• [AIM OF THE EXERCISE] What is needed is an exact copy of the lines in the listing below, from the one with "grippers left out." up to and including the one with "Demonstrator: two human", with no other lines.

• [DATA EXTRACT]
——
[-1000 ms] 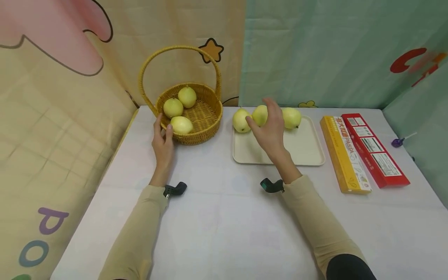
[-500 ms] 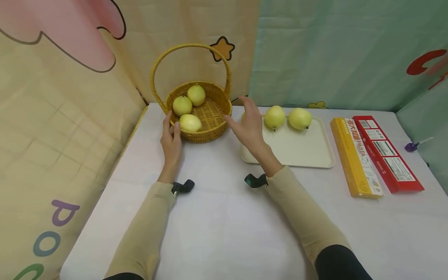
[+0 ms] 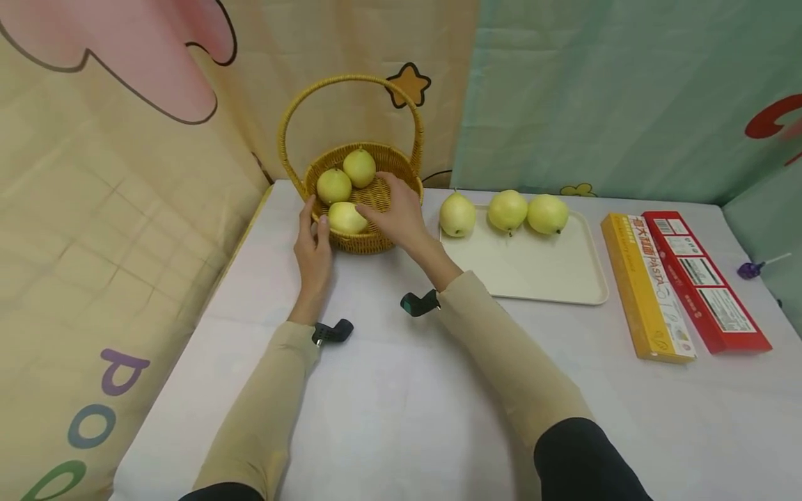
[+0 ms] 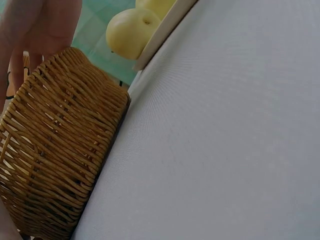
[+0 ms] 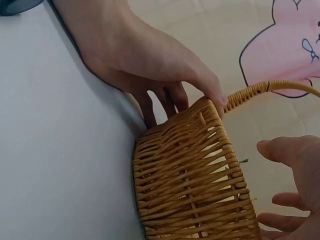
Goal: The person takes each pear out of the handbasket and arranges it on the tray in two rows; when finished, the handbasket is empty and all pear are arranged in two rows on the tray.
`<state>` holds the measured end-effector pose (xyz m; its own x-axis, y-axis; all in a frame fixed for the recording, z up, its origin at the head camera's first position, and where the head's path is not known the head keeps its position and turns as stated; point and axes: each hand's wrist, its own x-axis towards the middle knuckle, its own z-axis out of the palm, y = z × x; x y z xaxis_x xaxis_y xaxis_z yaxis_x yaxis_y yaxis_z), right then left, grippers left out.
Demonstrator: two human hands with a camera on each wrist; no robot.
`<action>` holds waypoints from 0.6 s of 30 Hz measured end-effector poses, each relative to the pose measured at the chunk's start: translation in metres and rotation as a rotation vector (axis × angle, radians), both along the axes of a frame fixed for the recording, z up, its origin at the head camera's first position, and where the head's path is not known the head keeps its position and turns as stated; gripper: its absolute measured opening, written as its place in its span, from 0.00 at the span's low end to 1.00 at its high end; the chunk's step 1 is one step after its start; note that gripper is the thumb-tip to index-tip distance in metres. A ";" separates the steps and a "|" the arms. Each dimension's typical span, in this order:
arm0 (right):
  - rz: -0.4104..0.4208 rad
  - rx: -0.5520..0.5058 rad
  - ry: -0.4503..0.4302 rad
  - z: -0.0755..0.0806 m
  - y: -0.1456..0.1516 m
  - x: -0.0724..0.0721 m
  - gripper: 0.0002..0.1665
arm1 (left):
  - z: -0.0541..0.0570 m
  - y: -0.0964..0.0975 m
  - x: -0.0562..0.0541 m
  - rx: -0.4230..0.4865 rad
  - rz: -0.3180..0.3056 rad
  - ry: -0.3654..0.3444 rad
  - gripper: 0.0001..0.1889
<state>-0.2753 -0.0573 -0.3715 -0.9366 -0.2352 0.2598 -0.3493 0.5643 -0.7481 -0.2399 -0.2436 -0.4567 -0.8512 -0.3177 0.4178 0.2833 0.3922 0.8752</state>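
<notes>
A yellow woven basket [image 3: 376, 242] with a tall arched handle stands at the back left. Several pale yellow-green pears [image 3: 347, 218] lie in its left half. My left hand [image 3: 313, 259] holds the basket's left front side, thumb at the rim and fingers along the outer wall, as the right wrist view also shows. Over the basket's right front rim reaches my right hand [image 3: 404, 216], thumb and fingers spread apart. Its thumb is beside the front pear in the head view; whether they touch I cannot tell. In the left wrist view, its fingertips are partly hidden behind the wicker.
A cream tray [image 3: 539, 271] to the right carries a row of three pears [image 3: 457, 214] along its back edge. Further right lie a yellow pasta box [image 3: 648, 289], a red box [image 3: 708, 282] and a purple lollipop [image 3: 750, 270]. Curtains hang behind the white table.
My right hand has moved left from above the tray's pears to over the basket. The left hand stays at the basket. The head view has shifted slightly to the right.
</notes>
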 end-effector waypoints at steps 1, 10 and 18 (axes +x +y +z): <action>0.005 0.005 -0.015 0.000 -0.003 -0.002 0.44 | 0.000 0.000 0.000 -0.003 0.001 -0.001 0.27; 0.041 0.086 -0.083 0.000 -0.027 -0.017 0.43 | -0.002 0.000 -0.002 -0.005 0.008 -0.006 0.27; 0.058 0.171 -0.146 -0.001 -0.040 -0.027 0.45 | -0.002 -0.001 -0.003 -0.009 0.015 -0.012 0.27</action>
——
• [SOLUTION FOR THIS TASK]
`<state>` holds the measured end-effector pose (xyz m; its own x-axis, y-axis; all in a frame fixed for the recording, z up, its origin at the head camera's first position, and where the head's path is not known the head keeps its position and turns as stated; point and axes: each hand's wrist, its own x-axis towards the middle knuckle, its own z-axis out of the palm, y = z × x; x y z xaxis_x xaxis_y xaxis_z yaxis_x yaxis_y yaxis_z), right then left, grippers left out.
Demonstrator: two human hands with a camera on each wrist; no robot.

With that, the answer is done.